## Exercise requirements
Pick each line that has "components" out of the records.

Stored items:
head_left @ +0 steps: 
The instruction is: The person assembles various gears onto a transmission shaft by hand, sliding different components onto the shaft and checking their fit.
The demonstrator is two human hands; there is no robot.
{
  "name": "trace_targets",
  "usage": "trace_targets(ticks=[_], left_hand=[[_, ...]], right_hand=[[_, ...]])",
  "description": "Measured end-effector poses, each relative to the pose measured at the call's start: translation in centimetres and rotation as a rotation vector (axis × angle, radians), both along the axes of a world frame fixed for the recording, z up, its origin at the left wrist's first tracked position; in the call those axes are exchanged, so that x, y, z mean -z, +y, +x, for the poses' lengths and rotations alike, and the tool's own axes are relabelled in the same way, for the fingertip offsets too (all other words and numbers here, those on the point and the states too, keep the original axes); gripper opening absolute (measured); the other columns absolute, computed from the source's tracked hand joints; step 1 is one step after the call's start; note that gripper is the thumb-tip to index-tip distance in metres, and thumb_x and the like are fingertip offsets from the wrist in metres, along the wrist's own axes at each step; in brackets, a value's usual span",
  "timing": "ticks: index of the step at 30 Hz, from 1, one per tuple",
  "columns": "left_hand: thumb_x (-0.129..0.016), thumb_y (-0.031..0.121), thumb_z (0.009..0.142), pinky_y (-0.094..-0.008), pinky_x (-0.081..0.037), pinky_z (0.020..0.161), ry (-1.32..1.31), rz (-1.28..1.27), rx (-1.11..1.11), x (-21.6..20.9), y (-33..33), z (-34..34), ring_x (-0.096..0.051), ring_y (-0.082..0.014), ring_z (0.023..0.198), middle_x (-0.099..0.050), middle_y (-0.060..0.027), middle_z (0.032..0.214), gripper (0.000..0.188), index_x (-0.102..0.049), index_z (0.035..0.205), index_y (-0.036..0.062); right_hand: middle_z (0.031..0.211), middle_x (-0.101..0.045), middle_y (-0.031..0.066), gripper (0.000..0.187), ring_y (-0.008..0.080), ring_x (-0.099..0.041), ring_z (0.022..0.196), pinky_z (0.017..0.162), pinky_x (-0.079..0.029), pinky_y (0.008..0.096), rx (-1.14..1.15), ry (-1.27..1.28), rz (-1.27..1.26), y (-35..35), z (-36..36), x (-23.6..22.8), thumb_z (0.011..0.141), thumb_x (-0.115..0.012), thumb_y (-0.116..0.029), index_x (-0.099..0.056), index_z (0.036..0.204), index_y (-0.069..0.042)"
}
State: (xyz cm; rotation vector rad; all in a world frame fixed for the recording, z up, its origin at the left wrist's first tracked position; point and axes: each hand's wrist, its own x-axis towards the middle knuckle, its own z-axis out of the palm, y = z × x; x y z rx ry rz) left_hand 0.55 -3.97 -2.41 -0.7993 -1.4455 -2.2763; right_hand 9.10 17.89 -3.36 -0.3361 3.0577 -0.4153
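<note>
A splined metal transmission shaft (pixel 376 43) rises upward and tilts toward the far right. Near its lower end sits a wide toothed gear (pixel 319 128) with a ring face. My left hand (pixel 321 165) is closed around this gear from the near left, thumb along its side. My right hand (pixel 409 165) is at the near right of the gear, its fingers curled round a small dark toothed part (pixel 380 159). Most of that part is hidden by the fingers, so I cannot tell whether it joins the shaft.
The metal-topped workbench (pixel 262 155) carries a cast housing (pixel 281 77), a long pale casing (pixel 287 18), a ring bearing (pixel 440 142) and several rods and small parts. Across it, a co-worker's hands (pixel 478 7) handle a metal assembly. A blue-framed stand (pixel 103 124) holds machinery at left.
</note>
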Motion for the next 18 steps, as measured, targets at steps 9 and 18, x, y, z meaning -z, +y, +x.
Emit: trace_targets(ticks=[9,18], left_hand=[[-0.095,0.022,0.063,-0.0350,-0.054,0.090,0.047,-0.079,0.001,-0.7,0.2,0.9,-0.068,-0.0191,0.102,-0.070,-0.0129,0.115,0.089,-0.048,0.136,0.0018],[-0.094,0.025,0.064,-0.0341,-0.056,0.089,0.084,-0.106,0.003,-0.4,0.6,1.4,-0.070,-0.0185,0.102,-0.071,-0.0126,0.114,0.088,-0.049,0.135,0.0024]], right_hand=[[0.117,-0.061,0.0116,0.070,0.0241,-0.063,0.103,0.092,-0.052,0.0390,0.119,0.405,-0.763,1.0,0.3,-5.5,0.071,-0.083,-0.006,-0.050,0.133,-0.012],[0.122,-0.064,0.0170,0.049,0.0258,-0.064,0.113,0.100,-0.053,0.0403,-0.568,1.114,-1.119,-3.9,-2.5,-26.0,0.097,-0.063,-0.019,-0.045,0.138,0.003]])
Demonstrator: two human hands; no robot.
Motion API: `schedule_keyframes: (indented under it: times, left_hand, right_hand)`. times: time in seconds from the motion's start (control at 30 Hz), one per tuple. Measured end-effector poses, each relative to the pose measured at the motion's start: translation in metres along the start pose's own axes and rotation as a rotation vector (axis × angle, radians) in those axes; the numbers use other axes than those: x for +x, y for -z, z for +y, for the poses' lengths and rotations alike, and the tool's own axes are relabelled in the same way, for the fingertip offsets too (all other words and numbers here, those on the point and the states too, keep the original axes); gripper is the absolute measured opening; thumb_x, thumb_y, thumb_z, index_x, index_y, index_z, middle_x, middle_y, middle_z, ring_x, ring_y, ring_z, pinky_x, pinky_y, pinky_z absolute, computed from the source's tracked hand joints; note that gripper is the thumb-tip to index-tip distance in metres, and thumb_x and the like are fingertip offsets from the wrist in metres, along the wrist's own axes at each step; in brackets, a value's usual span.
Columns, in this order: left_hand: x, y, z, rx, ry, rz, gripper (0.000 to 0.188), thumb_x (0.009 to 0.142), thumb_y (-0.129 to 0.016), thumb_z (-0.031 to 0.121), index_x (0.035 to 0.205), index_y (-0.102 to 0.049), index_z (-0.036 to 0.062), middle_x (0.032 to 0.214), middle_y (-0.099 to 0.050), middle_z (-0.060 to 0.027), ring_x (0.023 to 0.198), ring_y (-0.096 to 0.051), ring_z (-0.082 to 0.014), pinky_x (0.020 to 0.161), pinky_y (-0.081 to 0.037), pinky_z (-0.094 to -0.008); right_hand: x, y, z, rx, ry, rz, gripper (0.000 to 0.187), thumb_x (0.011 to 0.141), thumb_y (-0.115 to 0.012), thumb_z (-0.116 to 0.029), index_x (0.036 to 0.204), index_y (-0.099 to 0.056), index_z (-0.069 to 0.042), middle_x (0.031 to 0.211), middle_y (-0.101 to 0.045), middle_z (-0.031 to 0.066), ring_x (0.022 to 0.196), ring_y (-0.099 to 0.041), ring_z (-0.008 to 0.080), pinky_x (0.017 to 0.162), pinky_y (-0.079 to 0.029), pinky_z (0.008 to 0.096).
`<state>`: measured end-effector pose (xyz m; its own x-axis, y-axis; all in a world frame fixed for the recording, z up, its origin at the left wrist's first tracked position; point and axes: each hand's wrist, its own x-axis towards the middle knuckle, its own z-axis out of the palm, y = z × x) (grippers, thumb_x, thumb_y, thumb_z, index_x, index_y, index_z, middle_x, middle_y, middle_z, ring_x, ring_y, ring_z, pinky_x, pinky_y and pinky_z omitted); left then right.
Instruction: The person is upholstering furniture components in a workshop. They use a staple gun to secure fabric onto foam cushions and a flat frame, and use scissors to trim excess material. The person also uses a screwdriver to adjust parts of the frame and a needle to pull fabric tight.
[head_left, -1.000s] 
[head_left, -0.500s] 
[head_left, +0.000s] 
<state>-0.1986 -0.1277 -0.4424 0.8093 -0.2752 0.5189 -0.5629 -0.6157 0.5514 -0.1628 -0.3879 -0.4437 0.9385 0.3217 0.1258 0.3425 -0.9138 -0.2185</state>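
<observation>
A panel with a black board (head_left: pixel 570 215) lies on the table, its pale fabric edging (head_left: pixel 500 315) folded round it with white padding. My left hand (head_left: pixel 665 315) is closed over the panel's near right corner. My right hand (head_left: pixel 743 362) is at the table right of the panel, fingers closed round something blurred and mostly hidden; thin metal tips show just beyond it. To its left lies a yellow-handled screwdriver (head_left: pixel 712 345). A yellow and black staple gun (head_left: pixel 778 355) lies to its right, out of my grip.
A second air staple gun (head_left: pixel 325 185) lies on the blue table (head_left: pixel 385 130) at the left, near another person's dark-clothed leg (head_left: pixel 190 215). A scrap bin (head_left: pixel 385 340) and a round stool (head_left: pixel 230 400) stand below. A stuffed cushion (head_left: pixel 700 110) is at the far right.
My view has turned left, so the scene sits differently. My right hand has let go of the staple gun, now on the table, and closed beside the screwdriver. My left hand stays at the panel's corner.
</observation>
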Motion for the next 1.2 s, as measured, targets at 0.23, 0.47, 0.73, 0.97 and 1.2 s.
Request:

## Result of this task
The instruction is: The person assembles various gears onto a transmission shaft by hand, sliding different components onto the shaft and checking their fit.
Instruction: The person is upholstering furniture components in a workshop. They use a staple gun to secure fabric onto foam cushions and a flat frame, and use scissors to trim excess material. The person also uses a screwdriver to adjust parts of the frame and a needle to pull fabric tight.

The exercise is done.